■ **WORK ITEM**
Your task is to write out the lines from the line containing "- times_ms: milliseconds" through the last line of the material, exactly.
Content starts
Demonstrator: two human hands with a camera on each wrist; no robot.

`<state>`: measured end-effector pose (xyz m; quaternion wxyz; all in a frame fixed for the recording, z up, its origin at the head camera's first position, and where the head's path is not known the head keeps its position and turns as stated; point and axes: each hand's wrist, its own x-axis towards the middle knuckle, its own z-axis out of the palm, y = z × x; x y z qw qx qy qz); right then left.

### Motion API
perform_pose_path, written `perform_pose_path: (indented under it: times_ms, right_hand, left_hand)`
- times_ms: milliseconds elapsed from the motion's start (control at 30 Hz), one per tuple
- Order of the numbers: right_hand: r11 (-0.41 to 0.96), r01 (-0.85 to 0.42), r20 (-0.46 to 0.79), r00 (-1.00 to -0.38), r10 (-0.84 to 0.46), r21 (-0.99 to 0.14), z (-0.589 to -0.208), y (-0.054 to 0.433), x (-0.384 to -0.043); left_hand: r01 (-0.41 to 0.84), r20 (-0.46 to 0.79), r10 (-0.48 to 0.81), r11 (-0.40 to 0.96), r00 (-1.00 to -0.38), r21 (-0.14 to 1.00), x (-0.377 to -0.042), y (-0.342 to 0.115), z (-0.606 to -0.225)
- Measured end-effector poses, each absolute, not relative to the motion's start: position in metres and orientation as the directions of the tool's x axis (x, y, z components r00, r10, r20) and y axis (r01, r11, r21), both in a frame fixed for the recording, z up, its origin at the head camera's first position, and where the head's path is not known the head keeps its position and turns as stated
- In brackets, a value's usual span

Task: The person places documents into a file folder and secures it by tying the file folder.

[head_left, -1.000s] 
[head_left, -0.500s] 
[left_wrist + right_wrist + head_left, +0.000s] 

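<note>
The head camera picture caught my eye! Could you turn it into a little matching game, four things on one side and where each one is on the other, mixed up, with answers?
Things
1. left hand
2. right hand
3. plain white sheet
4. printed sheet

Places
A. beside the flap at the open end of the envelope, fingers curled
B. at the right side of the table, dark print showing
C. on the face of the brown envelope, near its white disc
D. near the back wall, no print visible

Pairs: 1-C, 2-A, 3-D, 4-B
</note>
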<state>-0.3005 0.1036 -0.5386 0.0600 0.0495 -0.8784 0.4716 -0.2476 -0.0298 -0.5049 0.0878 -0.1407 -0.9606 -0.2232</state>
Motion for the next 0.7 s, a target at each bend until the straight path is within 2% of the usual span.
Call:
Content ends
■ **SOLUTION TO THIS PROBLEM**
- times_ms: milliseconds elapsed from the motion's start (control at 30 Hz), one per tuple
- Order of the numbers: right_hand: r11 (-0.41 to 0.96), r01 (-0.85 to 0.42), r20 (-0.46 to 0.79), r00 (-1.00 to -0.38), r10 (-0.84 to 0.46), r21 (-0.99 to 0.14), z (-0.589 to -0.208), y (-0.054 to 0.433), x (-0.384 to -0.043); left_hand: r01 (-0.41 to 0.84), r20 (-0.46 to 0.79), r10 (-0.48 to 0.81), r11 (-0.40 to 0.96), r00 (-1.00 to -0.38), r21 (-0.14 to 1.00), x (-0.377 to -0.042), y (-0.342 to 0.115), z (-0.606 to -0.225)
- Measured end-effector poses, each absolute, not relative to the motion's start: position in metres and orientation as the directions of the tool's x axis (x, y, z components r00, r10, r20) and y axis (r01, r11, r21), both in a frame fixed for the recording, z up, its origin at the head camera's first position, and where the head's path is not known the head keeps its position and turns as stated
- In brackets, a value's usual span

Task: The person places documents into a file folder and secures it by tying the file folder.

[head_left, -1.000s] 
[head_left, -0.500s] 
[left_wrist + right_wrist + head_left, +0.000s] 

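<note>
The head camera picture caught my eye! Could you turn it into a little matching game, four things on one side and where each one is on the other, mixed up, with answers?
Things
1. left hand
2. right hand
3. plain white sheet
4. printed sheet

Places
A. beside the flap at the open end of the envelope, fingers curled
B. at the right side of the table, dark print showing
C. on the face of the brown envelope, near its white disc
D. near the back wall, no print visible

Pairs: 1-C, 2-A, 3-D, 4-B
</note>
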<state>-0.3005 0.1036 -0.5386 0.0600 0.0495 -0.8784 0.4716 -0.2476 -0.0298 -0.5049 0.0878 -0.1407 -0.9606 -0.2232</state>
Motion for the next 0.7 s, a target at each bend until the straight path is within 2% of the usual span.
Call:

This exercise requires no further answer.